To the soldier or veteran:
Think back to sharp-shooting practice in boot camp. If every time you fired a shot the target were immediately covered up so that you couldn't see how well you did, then you would never improve very much over time. You need feedback on your performance to improve. This turns out to be true quite generally. The brain learns through feedback on its own actions in the world. Now through technology we are able to give the brain more direct feedback on itself through the EEG, because the EEG encodes the brain's behavior. We've made the feedback loop much shorter and more direct, so it is more effective. And all aspects of brain function that are reflected in the EEG open up to us for training.
To the skeptical psychologist:
The challenge:
"The clinical data proffered for Neurofeedback are certainly impressive, but spectacular results are observed occasionally in any clinical context. Conventionally we write them off to the placebo effect. How do we know that Neurofeedback isn't just a fancy placebo?"
The response:
In any discussion of this type the placebo is treated as if it were an independent causal agent. But it is merely an observed effect; the cause remains obscure. Whatever the cause, however, it is an illustration of the human capacity for self-regulation and self-repair. In health care currently, the placebo makes its appearance randomly. In neurofeedback, we harness the human capacity for enhancing self-regulation systematically. Both rest on the assumption of brain plasticity. Since systematic research trumps random observation, it is neurofeedback that can explain the placebo effect, not the other way around.
Neurofeedback distinguishes itself from the random placebo in the following respects: 1) Success is achieved much more predictably and systematically than would be expected for placebo; 2) Neurofeedback exhibits a progressive and cumulative learning curve, in contrast to placebo; 3) neurofeedback typically shows no extinction effects, demonstrating that learning has occurred; 4) Neurofeedback effects are specifically protocol-dependent, in a manner consistent with functional neuroanatomy; 5) Neurofeedback does not merely achieve restoration of function but also enhancement of function that could never be ascribed to a placebo.

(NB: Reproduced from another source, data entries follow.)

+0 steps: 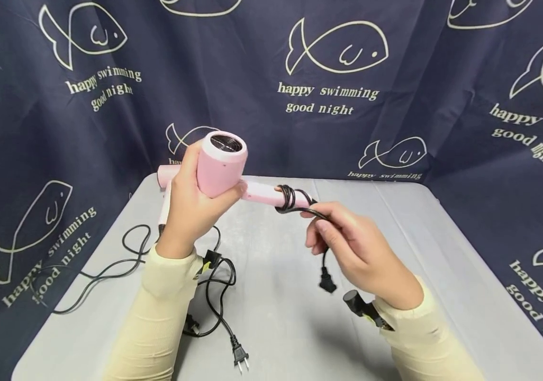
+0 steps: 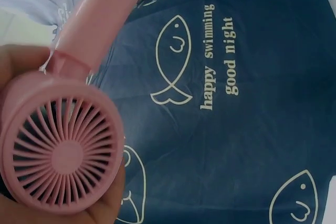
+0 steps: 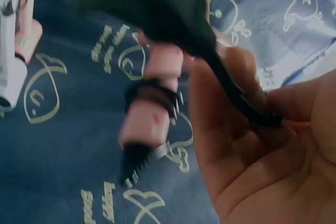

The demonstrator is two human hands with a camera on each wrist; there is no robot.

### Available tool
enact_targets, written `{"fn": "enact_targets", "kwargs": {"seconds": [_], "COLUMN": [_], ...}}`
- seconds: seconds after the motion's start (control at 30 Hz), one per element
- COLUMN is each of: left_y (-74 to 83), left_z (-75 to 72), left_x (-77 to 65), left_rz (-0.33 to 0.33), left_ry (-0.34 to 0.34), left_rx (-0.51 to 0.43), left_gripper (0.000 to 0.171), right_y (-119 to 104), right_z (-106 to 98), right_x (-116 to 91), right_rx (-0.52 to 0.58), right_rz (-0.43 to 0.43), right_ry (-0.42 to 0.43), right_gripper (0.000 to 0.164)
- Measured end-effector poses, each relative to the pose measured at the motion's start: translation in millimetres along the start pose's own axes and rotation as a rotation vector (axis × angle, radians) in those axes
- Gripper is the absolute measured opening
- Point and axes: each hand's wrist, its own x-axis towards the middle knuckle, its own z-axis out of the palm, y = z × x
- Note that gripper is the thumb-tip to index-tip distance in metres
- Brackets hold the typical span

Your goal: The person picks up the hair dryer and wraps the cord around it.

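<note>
My left hand grips the barrel of a pink hair dryer, thumb and fingers around it. Its handle points right, and several turns of black cord are wound round the handle. In the left wrist view the dryer's slatted round grille faces the camera. My right hand pinches the loose end of that cord between thumb and fingers, right of the handle's end. Below the fingers hangs the plug. In the right wrist view the plug is a dark blur near the camera, with the wound handle behind it.
Behind the left hand lies another pink and white appliance, partly hidden. Loose black cords spread over the left of the grey table, and a two-pin plug lies near the front. A dark blue printed curtain surrounds the table.
</note>
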Motion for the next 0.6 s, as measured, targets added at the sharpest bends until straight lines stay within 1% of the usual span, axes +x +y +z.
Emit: {"fn": "enact_targets", "kwargs": {"seconds": [0.1,0.23,0.3,0.37,0.43,0.53,0.6], "left_y": [1.2,2.1,2.7,3.7,4.9,6.7,8.3], "left_z": [-2.2,-3.8,-4.2,-5.0,-6.0,-7.9,-8.6], "left_x": [-2.3,-4.8,-5.5,-5.9,-5.8,-4.7,-3.5], "left_rz": [0.026,0.086,0.105,0.113,0.113,0.102,0.088], "left_ry": [-0.084,-0.196,-0.241,-0.27,-0.292,-0.309,-0.313], "left_rx": [-0.015,-0.091,-0.121,-0.135,-0.155,-0.195,-0.243], "left_gripper": [0.071,0.07,0.07,0.07,0.07,0.071,0.071], "right_y": [1.3,7.4,11.1,14.6,18.2,24.3,29.3], "right_z": [-6.4,-11.7,-13.2,-14.4,-14.8,-14.3,-12.7], "right_x": [0.4,2.9,3.9,4.7,5.3,6.3,7.0], "right_rx": [-0.059,-0.138,-0.169,-0.182,-0.196,-0.213,-0.213], "right_rz": [-0.01,-0.085,-0.125,-0.146,-0.147,-0.114,-0.079], "right_ry": [0.045,0.102,0.124,0.139,0.155,0.187,0.204], "right_gripper": [0.028,0.029,0.03,0.03,0.031,0.03,0.029]}}
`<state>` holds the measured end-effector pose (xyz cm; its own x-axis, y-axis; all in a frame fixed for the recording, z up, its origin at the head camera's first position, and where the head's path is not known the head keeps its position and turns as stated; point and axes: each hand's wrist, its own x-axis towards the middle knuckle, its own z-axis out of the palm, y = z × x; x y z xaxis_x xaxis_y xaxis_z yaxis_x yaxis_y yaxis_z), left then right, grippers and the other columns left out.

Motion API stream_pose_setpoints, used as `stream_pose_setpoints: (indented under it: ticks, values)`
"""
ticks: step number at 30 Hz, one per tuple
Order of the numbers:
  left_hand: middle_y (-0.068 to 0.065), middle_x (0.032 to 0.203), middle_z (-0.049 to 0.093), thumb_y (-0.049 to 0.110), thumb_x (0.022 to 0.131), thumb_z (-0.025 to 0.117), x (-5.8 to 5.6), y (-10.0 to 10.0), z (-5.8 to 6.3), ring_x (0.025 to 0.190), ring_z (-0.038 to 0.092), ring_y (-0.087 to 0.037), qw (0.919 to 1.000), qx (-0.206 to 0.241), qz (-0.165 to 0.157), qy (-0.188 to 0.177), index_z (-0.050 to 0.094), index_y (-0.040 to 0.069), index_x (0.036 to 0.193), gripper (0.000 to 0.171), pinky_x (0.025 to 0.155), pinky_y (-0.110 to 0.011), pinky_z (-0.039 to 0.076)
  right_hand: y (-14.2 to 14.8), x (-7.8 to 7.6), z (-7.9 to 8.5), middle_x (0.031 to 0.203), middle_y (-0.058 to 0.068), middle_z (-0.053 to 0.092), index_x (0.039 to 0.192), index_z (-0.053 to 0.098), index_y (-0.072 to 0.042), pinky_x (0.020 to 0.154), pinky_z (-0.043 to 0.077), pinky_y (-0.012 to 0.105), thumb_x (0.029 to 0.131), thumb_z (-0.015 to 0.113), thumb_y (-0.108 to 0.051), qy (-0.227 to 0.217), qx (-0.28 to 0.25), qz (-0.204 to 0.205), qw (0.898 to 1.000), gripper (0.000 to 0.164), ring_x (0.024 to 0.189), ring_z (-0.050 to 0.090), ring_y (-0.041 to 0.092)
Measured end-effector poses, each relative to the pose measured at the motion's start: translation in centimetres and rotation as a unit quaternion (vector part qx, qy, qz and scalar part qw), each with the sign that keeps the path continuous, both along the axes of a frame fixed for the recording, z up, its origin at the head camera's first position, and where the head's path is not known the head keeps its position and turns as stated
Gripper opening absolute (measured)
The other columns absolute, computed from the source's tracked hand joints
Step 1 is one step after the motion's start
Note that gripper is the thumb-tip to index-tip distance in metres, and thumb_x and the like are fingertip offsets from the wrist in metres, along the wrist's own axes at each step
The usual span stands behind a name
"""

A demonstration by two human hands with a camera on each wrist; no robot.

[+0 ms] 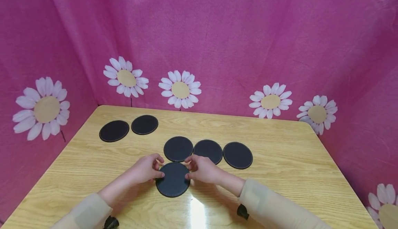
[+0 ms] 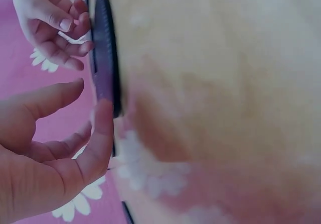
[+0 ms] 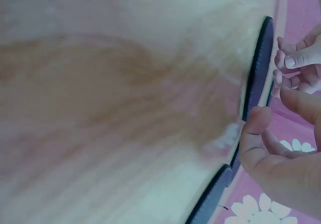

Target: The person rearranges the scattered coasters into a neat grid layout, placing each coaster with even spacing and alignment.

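A round black coaster with a stitched rim lies on the table in front of the person. At its left edge is the left hand, its thumb tip right at the rim and its other fingers loosely bent. The right hand mirrors it at the right edge, thumb at the rim. In the left wrist view a wide gap separates the left thumb from the index finger. The right wrist view shows the right thumb by a coaster's edge. Directly behind lies another black coaster, close against the near one.
Two more coasters, a middle one and a right one, continue the row rightward. At the back left lie two others. Pink curtains with daisies surround the wooden table. Small black devices hang beneath both wrists.
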<state>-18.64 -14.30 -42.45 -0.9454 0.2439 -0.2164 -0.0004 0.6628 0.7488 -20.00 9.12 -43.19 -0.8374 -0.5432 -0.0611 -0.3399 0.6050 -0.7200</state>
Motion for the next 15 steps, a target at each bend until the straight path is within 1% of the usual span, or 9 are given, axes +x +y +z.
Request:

This includes, among many possible examples, the return of vision in a blinded individual; the establishment of color vision in an individual who never had it before; establishment of stereoscopic audition in someone who never previously had that experience; substantial IQ increases beyond norms; the elimination of insulin requirement in a Type II diabetic; the normalization of thyroid function in a hypothyroid condition; extraordinary skills in sports that had not manifested before; the sudden surfacing of musical and other artistic abilities.
Neurofeedback therapy functions much like any other rehabilitation technique. In sum, once acquaintance is made with Neurofeedback, the placebo hypothesis must be seen as a category error, the relic of a prior age in which brain plasticity was not an accepted concept.